An intrinsically calibrated model can be adapted to a population with a different prevalence but the same probability distribution within class. To adjust for prevalence differences, we rely on the fact that the likelihood ratio is independent of the prevalence. We can use the following equation to adjust the predicted probability of the true outcome being 1 for a different prevalence:

\[P(D=1|\hat{p}=p) = \frac{\eta LR(p)}{\eta LR(p) + (1-\eta)} = p\]

\[LR(p) = \frac{p}{1-p} \cdot \frac{1-\eta}{\eta}\]

\[P'(D=1|\hat{p}=p) = \frac{\eta' LR(p)}{\eta' LR(p) + (1-\eta')} = \frac{\eta'/(1-\eta')}{(1/p-1)(\eta/(1-\eta))} = p'\]

where \(\eta\) is the prevalence of the derivation population (aka the population for which the model is calibrated) and \(\eta'\) is the prevalence of the outcome 1 in the new population. We will refer to \(p'\) as the adjusted probability.

In practice, we might have a dataset with the true label (which we can use to calculate the prevalence \(\eta\)) and predicted probability of the true outcome being 1. We can search for the derivation prevalence \(\eta\) that minimizes cross-entropy loss between the adjusted probability \(p'\) and the posterior probability of the true outcome being 1.

\[\min_{\eta} \sum_{i=1}^{N} \left(y_i \log(p_i') + (1-y_i) \log(1-p_i')\right)\]
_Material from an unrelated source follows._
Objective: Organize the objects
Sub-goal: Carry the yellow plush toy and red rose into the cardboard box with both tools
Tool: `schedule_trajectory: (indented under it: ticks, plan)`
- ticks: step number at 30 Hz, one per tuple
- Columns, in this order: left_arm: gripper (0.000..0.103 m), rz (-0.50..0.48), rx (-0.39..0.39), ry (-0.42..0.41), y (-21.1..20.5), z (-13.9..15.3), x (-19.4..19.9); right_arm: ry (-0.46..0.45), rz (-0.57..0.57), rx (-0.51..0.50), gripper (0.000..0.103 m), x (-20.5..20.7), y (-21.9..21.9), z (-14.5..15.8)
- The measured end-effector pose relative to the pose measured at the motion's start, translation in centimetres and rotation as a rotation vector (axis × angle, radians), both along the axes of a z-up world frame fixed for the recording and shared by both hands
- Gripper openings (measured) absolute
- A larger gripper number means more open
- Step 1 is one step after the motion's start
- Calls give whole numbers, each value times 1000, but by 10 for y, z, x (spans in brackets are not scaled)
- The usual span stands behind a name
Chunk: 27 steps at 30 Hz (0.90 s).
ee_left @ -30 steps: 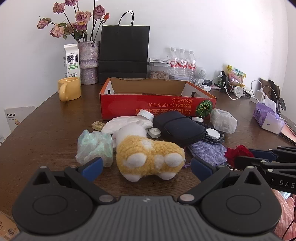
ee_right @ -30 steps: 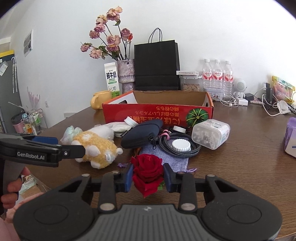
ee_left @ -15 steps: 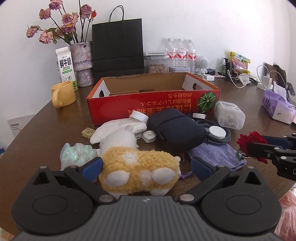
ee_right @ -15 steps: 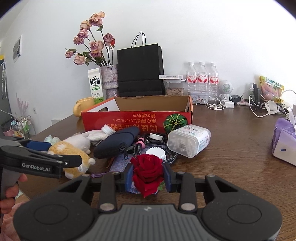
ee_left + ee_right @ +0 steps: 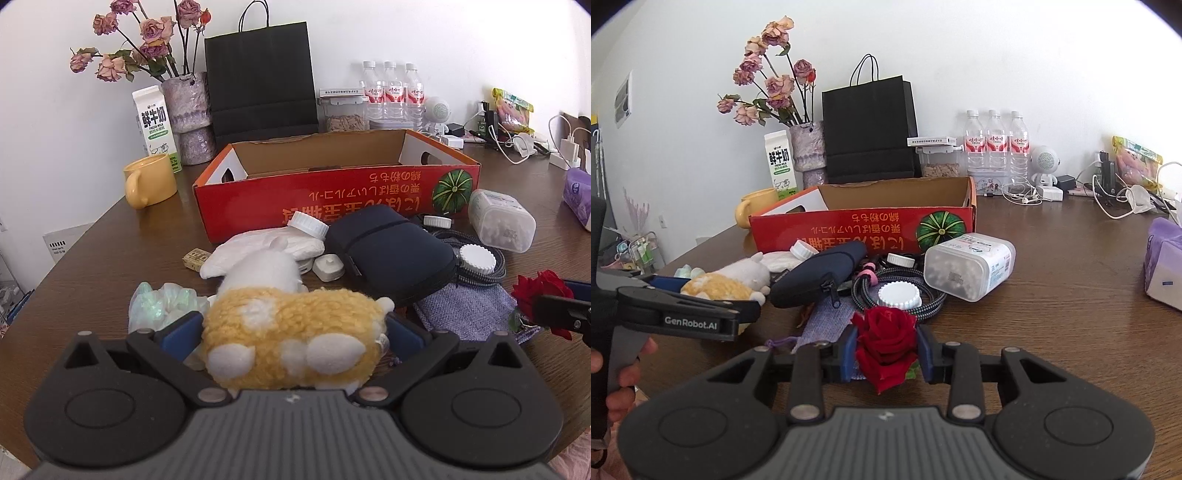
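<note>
Brown desk (image 5: 1071,295): left claw (image 5: 291,332) clamps plush sheep (image 5: 291,332); right claw (image 5: 886,349) grips red rose (image 5: 886,343), box (image 5: 864,229) at 12 o'clock.

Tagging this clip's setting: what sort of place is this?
Probably a home or small office room: a brown wooden table against a white wall, cluttered with a vase of dried roses, a milk carton, water bottles and charger cables.

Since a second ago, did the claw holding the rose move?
Yes. In its own view the red box has slid left and grown larger, so the right gripper with the rose moved rightward and nearer.
</note>
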<state>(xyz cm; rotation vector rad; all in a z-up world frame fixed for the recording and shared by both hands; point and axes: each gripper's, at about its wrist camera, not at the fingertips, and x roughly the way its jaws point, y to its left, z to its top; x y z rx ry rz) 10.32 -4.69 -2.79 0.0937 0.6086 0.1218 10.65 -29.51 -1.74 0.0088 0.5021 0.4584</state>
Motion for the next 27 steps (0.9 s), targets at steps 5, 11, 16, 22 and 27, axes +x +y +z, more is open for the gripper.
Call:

Notice that minimizing cross-entropy loss with respect to \(\eta\) is equivalent to minimizing the KL divergence since the prevalence adjustment is a monotonic transformation and doesn’t affect the resolution component of the cross-entropy loss.

Preform prevalence adjustment in calzone

We will demonstrate how to perform prevalence adjustment in calzone. The first method is to find optimal prevalence first and apply the adjustment.

[1]:

##

from calzone.utils import find_optimal_prevalence,apply_prevalence_adjustment,data_loader,fake_binary_data_generator
import numpy as np
# We generate data and drop the prevalence

np.random.seed(123)
fakedata_generator = fake_binary_data_generator(alpha_val=0.5, beta_val=0.5)
X, y = fakedata_generator.generate_data(5000)
### drop half the outcome 1 prevalence
class_1_index = (y==1)
class_1_samples = np.where(class_1_index)[0]
drop_indices = np.random.choice(class_1_samples, size=int(len(class_1_samples)/2), replace=False)

mask = np.ones(len(y), dtype=bool)
mask[drop_indices] = False

y = y[mask]
X = X[mask]
optimal_prevalence,adjusted_p = find_optimal_prevalence(y, X, class_to_calculate=1)
print("Dataset prevalence: ", np.mean(y))
print("Derived prevalence: ", optimal_prevalence)

Dataset prevalence:  0.3300531914893617
Derived prevalence:  0.49863799264980607

The function return both the derived prevalence and the adjusted probability. We can also use the derived prevalence adjustment factor to perform the adjustment mannually.

[2]:

### Prevalence Adjustment
from calzone.metrics import lowess_regression_analysis
proba_adjust = apply_prevalence_adjustment(optimal_prevalence, y, X, class_to_calculate=1)
print('Loess ICI before prevalence adjustment: ', lowess_regression_analysis(y, X, class_to_calculate=1)[0])
print('Loess ICI after prevalence adjustment: ', lowess_regression_analysis(y, proba_adjust, class_to_calculate=1)[0])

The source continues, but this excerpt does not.